Show, Don’t Tell: How Your Creative Wiring Shapes What Lands on the Page

Creative Flow, Featured, Mindset • May 20, 2026

“Show, don’t tell” is one of those pieces of writing advice that sounds simple until you actually sit down with your manuscript and try to apply it.

Just show more. Tell less.

Beautiful. Clear. Helpful, in theory.

But then you look at your scene and start wondering what you are actually meant to show. More description? More body language? More emotion? More sensory detail? More action? More setting? More dialogue? And suddenly, a neat little craft rule becomes another thing to overthink.

The truth is, showing versus telling is deeper than description.

It is about reader experience.

Telling gives the reader the conclusion. Showing invites the reader into the moment so they can feel what is happening for themselves.

If you write, “Sarah was nervous,” the reader receives the information. They know what Sarah is feeling.

But if you write, “Sarah paused in the doorway, fingers tightening around the strap of her bag while the noise of the room blurred into a dull hum,” the reader begins to experience the nervousness with her.

That is the difference.

Telling names the thing. Showing lets the reader live inside it.

And this is where your creative wiring matters so much. Because the way you naturally process the world often becomes the way you write the world.

Showing Is About Experience

When writers hear “show, don’t tell,” many immediately translate it into one specific craft action.

A visual writer may think, “I need to describe what the room looks like.”

An auditory writer may think, “I need sharper dialogue.”

A kinesthetic writer may think, “I need more emotion and body sensation.”

An auditory digital writer may think, “I need to explain this more clearly so the reader understands what is happening.”

Each of those instincts can be useful. Each one can also become too dominant if it takes over the whole scene.

That is why showing versus telling is such a powerful place to look at your NLP Writer’s Mind modality. Your modality is the way your mind naturally takes in information, processes experience, and turns what is happening inside you into language on the page.

Visual writers often reach first for image, setting, movement, colour, and facial expression.

Auditory writers often reach first for dialogue, tone, rhythm, sound, silence, and voice.

Kinesthetic writers often reach first for body sensation, emotion, atmosphere, tension, longing, grief, or pressure.

Auditory digital writers often reach first for thought, meaning, logic, internal self-talk, explanation, and realisation.

None of these are wrong.

They are clues.

Your dominant modality is part of your writing voice.

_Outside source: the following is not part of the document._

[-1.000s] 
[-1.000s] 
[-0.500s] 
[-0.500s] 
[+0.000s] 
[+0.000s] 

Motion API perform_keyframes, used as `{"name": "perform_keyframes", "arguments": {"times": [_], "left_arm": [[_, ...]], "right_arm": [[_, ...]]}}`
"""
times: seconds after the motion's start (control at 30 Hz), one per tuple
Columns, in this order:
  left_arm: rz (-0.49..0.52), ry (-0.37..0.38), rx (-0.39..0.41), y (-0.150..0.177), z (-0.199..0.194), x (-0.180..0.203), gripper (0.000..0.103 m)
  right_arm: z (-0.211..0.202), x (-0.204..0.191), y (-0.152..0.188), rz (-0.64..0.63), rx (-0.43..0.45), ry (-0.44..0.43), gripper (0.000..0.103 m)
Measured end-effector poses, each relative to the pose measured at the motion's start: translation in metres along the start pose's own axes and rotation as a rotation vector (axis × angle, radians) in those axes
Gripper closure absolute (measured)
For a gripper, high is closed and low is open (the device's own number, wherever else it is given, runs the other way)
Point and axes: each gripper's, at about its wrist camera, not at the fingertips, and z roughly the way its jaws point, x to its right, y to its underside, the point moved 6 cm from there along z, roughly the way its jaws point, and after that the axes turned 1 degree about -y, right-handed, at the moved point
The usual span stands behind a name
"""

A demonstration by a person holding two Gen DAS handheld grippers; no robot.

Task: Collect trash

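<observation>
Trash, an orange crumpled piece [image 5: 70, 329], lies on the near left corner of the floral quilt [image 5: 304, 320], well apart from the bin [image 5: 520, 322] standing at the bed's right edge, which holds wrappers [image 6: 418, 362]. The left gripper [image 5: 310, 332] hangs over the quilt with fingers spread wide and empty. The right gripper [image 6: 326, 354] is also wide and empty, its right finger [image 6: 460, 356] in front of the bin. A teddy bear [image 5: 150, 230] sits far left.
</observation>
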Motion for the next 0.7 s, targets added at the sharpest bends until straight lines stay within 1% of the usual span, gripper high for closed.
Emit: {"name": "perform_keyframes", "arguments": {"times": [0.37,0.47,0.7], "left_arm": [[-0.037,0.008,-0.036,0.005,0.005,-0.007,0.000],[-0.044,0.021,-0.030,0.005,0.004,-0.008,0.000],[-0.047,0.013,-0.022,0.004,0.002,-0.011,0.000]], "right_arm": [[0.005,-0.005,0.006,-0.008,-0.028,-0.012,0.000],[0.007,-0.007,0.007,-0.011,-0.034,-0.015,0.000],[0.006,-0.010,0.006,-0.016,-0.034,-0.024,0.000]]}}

It shapes the kind of detail you naturally notice, the kind of experience you instinctively create, and the kind of scene work that may come most easily to you.

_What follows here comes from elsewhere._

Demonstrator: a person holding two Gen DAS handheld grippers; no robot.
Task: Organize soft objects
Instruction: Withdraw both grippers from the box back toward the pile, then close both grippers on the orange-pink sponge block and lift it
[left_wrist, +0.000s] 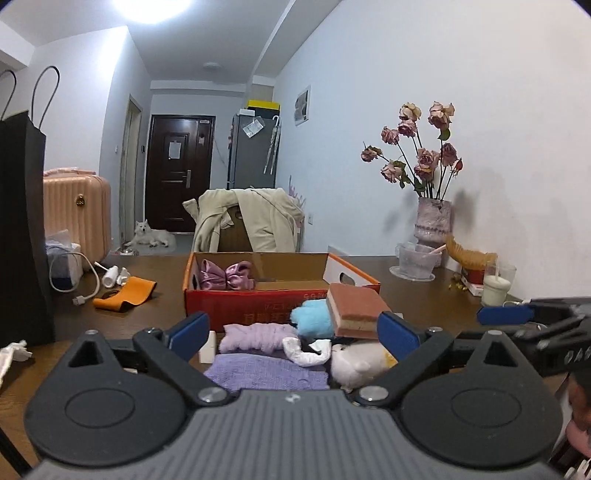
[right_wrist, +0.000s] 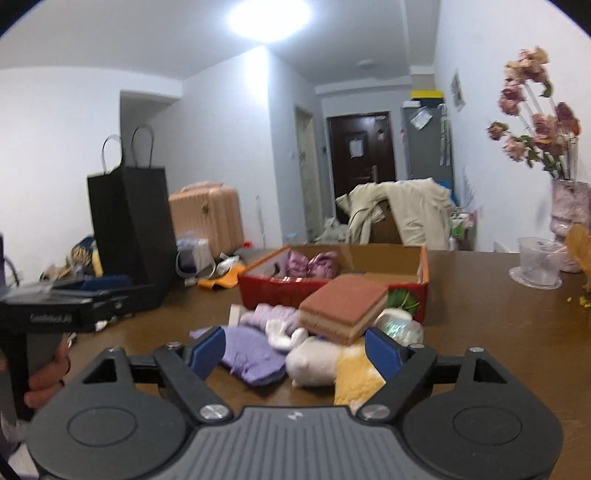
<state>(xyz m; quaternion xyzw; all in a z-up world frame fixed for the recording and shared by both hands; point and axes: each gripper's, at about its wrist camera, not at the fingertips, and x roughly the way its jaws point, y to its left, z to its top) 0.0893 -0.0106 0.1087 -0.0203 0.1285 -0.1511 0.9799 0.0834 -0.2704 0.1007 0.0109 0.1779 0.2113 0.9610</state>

The craft issue usually begins when one modality carries too much of the scene on its own.

When One Modality Takes Over the Page

A visual-heavy scene may be beautifully described, but the reader may feel emotionally distant if there is limited sound, body, or inner meaning.

An auditory-heavy scene may have wonderful dialogue and rhythm, but the reader may lose track of where the characters are, what they are doing, and how the conversation is physically landing in the room.

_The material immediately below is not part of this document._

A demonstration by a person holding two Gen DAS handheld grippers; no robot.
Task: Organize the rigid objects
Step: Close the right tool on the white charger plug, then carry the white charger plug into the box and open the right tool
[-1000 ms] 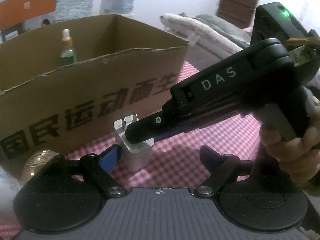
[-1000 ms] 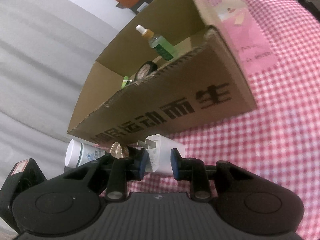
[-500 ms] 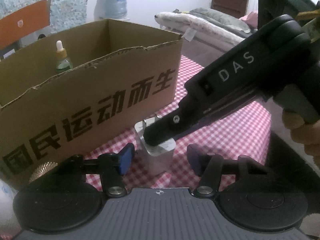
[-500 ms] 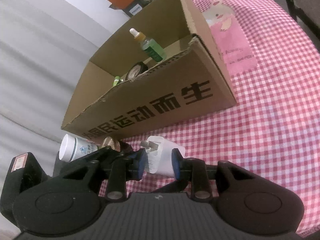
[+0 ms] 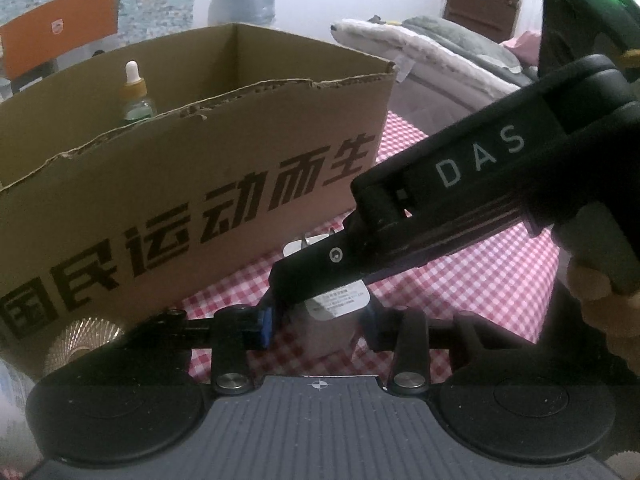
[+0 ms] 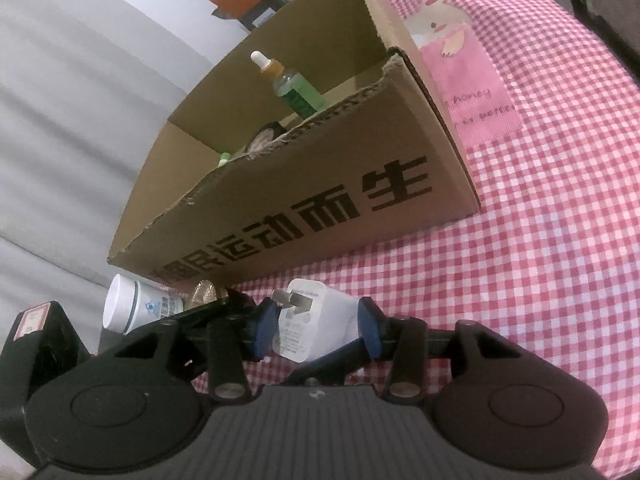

A kinesthetic-heavy scene may carry deep emotional truth, but it can become heavy or repetitive if the feeling is named too quickly or lacks action, setting, object, or movement to give it shape.

An auditory digital-heavy scene may be clear and insightful, but it can drift into explanation if the reader receives the meaning before they have experienced the moment.

This is why a writer can be genuinely strong in one area and still receive feedback that their scenes feel flat, over-explained, thin, vague, emotionally heavy, under-described, or hard to picture.

It usually means the scene is leaning too heavily on one channel of experience.

The goal is to keep your natural strength while expanding the scene around it. You are not trying to erase your modality. You are learning how to support it.

That shift matters.

Because instead of looking at your writing and thinking, “I’m doing this wrong,” you can look at it and think, “Ah, this is my wiring showing up on the page.”

And once you can see it, you can shape it.

Visual Writers: Let the Reader See, Then Help Them Feel

If you are a visual writer, you may see your story like a film. You notice the room, the light, the colour of the curtains, the movement of a crowd, the way a character’s face changes when they hear difficult news.

That is a beautiful gift.

Visual writers often create vivid story worlds because they can picture the scene so clearly in their own mind. They can give the reader a strong sense of place, movement, and atmosphere.

The piece to watch is whether the scene looks beautiful but feels a little distant.

For example:

“The ballroom glittered beneath three chandeliers, gold light spilling over silk gowns, polished shoes, and rows of champagne glasses.”

That gives the reader a clear image.

But what else does the reader need to experience?

What can they hear?

“The ballroom glittered beneath three chandeliers, gold light spilling over silk gowns, polished shoes, and rows of champagne glasses. Laughter rose in bright bursts from the far side of the room.”

Now we have sound.

What can they feel?

“The ballroom glittered beneath three chandeliers, gold light spilling over silk gowns, polished shoes, and rows of champagne glasses. Laughter rose in bright bursts from the far side of the room, but Clara’s gloves clung damply to her palms.”

Now the reader has entered the character’s body.

What meaning sits underneath the moment?

“She had imagined this entrance for weeks. She had simply failed to imagine arriving alone.”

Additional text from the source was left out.